Le cadre de la blockchain modulaire offre désormais un ensemble de compromis au choix. Nous sommes désormais dans une phase où des infrastructures blockchain capables de supporter différents points du spectre des compromis commencent à émerger.
Enfin, parlons incitations, incitations, incitations.
Comme le disait toujours Munger : « Montrez-moi les incitations, et je vous dirai le résultat ». La structure d’incitation sur Ethereum est désormais inférieure à celle des autres blockchains existantes. Les sociétés de capital-risque et les nouvelles équipes L1 ont tout intérêt à bâtir un écosystème florissant. En tant qu’investisseur, pourquoi pousserais-je mon équipe à construire sur Ethereum, alors que le jeton est largement dilué et l’écosystème déjà surpeuplé ? Pourquoi ne pas plutôt promouvoir le développement d’applications sur une blockchain où j’ai un intérêt direct, et dont la valorisation L1 est bien plus faible ?

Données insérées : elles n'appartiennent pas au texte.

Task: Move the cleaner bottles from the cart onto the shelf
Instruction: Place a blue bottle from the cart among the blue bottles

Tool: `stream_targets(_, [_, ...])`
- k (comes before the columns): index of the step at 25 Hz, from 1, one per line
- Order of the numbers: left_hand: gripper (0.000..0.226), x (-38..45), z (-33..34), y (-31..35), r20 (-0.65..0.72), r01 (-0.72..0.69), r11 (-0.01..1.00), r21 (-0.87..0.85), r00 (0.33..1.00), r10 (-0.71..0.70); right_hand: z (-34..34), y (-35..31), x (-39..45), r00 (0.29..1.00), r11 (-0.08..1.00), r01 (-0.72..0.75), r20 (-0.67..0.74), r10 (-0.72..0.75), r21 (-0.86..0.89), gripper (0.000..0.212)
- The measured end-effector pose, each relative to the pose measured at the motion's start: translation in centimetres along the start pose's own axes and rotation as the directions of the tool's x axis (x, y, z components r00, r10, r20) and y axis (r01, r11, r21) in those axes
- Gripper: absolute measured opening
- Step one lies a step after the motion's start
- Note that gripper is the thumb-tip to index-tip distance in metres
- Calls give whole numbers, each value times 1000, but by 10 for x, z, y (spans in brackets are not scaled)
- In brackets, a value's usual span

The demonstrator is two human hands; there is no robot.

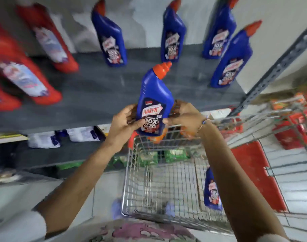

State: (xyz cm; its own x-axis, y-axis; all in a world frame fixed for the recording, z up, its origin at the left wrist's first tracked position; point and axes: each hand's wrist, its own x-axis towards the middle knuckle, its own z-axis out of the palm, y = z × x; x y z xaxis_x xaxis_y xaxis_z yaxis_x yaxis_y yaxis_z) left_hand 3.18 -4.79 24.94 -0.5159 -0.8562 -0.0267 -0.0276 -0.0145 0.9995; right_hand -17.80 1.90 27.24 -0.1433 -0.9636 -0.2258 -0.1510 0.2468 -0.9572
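While you've got that blue bottle (153,102) up in both hands, you're basically mid-transfer: it's out of the cart (166,180) and hanging in the air just in front of the shelf (96,91) edge, not set down yet. Your left hand (126,119) is curled around the bottle's left side, thumb on the label, and your right hand (182,114) is clamped on the right side, so both are closed on it, low down near the base.

Its long axis is pretty much upright, leaning a touch right, with the orange cap (162,69) on top and the angled nozzle pointing up and right. Label faces you.

Next move, I'd guess, is pushing it forward and lowering the base flat onto the open grey patch between the blue bottles standing on the shelf (173,32), keeping it vertical so it doesn't topple. Red bottles (49,37) sit off to the left.

One more blue bottle in the cart (212,189) is lying by the right wall, so you're not done.
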Motion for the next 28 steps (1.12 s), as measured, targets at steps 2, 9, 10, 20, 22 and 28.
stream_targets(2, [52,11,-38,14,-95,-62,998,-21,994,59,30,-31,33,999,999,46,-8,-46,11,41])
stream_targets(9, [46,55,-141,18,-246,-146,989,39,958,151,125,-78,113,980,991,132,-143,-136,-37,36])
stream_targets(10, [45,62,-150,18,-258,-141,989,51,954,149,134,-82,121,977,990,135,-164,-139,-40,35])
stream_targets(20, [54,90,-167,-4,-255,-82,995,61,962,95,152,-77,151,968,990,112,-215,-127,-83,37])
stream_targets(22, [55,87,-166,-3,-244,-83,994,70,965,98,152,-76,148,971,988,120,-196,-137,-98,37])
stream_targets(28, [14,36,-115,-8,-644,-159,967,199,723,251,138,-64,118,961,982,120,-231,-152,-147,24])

Ethereum n’est plus à la frontière efficace de la conception blockchain. Peu importe où vous souhaitez vous situer sur le spectre des compromis, de meilleures alternatives existent désormais, et la structure d’incitation joue contre lui. Sauf changement fondamental dans la manière dont la communauté et l’organisation Ethereum fonctionnent, sa domination relative — tant en termes de valorisation qu’en termes d’utilisation — a atteint son apogée.